- Born: 12 January 1941 Southport, England
- Died: 18 May 2022 (aged 81) Andover, England
- Education: Sale Grammar School for Girls
- Occupation: Operatic mezzo-soprano
- Spouse(s): Ryland Davies (1966–1981) Stafford Dean (1981–1988) Peter Fyson
- Children: 2

= Anne Howells =

British operatic mezzo-soprano (1941–2022)

Anne Elizabeth Howells (12 January 1941 – 18 May 2022) was a British operatic mezzo-soprano.

==Biography==
Howells was born in Southport, Lancashire, on 12 January 1941, the daughter of Trevor Howells and Mona Howells (née Hewart). She was educated at Sale Grammar School, where her teachers included Alfred Higson. She further studied music at the Royal Manchester College of Music (now the Royal Northern College of Music), where her teachers included Frederic Cox. Howells continued singing studies with Vera Rózsa.

Howells sang in productions at Glyndebourne, the Royal Opera House, and with the Metropolitan Opera in New York, the Lyric Opera of Chicago, the opera houses of both San Francisco and Los Angeles, the four Parisian opera houses, the Grand Théâtre de Genève, the Salzburger Festspiele, the Vienna Staatsoper, the Carnegie Hall, and the Musikverein of Vienna.

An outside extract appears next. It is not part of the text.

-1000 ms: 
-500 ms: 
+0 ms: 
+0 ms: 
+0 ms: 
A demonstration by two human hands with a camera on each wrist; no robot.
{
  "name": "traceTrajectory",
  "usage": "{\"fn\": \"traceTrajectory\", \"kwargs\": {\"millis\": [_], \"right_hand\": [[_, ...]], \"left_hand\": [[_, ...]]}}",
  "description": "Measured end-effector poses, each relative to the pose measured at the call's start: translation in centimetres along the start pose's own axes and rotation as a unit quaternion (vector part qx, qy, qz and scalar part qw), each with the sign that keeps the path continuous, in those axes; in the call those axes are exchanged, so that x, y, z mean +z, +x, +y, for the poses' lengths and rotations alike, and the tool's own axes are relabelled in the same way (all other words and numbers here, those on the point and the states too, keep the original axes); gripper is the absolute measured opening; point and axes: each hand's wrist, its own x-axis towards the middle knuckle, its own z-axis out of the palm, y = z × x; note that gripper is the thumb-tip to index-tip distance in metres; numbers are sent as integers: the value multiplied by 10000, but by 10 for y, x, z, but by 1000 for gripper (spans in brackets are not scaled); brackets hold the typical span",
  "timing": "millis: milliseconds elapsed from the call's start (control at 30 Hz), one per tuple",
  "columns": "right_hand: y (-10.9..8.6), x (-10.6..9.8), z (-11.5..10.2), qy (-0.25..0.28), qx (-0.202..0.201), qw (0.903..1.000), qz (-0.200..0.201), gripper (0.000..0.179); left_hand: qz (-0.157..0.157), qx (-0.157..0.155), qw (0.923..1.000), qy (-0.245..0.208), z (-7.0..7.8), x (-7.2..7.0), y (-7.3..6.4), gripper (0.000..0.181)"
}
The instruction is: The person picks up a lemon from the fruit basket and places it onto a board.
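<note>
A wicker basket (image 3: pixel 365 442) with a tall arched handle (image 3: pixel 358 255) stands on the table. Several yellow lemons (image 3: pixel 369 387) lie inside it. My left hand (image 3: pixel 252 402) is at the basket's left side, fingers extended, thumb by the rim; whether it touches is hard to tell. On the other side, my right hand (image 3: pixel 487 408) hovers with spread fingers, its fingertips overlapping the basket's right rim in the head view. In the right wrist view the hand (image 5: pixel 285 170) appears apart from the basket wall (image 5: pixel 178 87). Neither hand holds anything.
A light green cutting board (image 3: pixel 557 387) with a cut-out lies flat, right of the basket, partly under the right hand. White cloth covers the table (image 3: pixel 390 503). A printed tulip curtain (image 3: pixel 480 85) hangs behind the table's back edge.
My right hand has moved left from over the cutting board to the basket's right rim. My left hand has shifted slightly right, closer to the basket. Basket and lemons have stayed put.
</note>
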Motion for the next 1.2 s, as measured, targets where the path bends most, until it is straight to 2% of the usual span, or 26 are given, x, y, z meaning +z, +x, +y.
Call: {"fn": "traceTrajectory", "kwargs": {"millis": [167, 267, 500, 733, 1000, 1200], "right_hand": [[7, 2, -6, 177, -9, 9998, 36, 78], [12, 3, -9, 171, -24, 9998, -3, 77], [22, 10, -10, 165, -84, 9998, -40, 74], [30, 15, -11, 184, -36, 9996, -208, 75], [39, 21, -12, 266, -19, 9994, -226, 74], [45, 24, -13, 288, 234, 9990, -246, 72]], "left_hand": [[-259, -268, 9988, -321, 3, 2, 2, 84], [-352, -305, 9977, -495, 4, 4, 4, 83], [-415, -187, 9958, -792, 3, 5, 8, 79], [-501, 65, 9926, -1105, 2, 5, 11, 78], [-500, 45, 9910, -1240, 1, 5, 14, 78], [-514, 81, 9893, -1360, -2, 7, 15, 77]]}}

She sang in the premieres of Rolf Liebermann's Forêt (as Régine), Nicholas Maw's The Rising of the Moon (as Cathleen) and of Richard Rodney Bennett's Victory (as Lena). Following her retirement from public performance, Howells taught at the Royal Academy of Music.

Howells was married three times. Her first marriage to Ryland Davies was from 1966 to 1981. Her second marriage was to Stafford Dean, from 1981 to 1988, and produced a son, Matthew, and a daughter, Laura. Both marriages ended in divorce. Her third marriage was to Peter Fyson, which lasted until his death in 2005. Howells died from myeloma in Andover, Hampshire on 18 May 2022, at the age of 81. Her children survive her.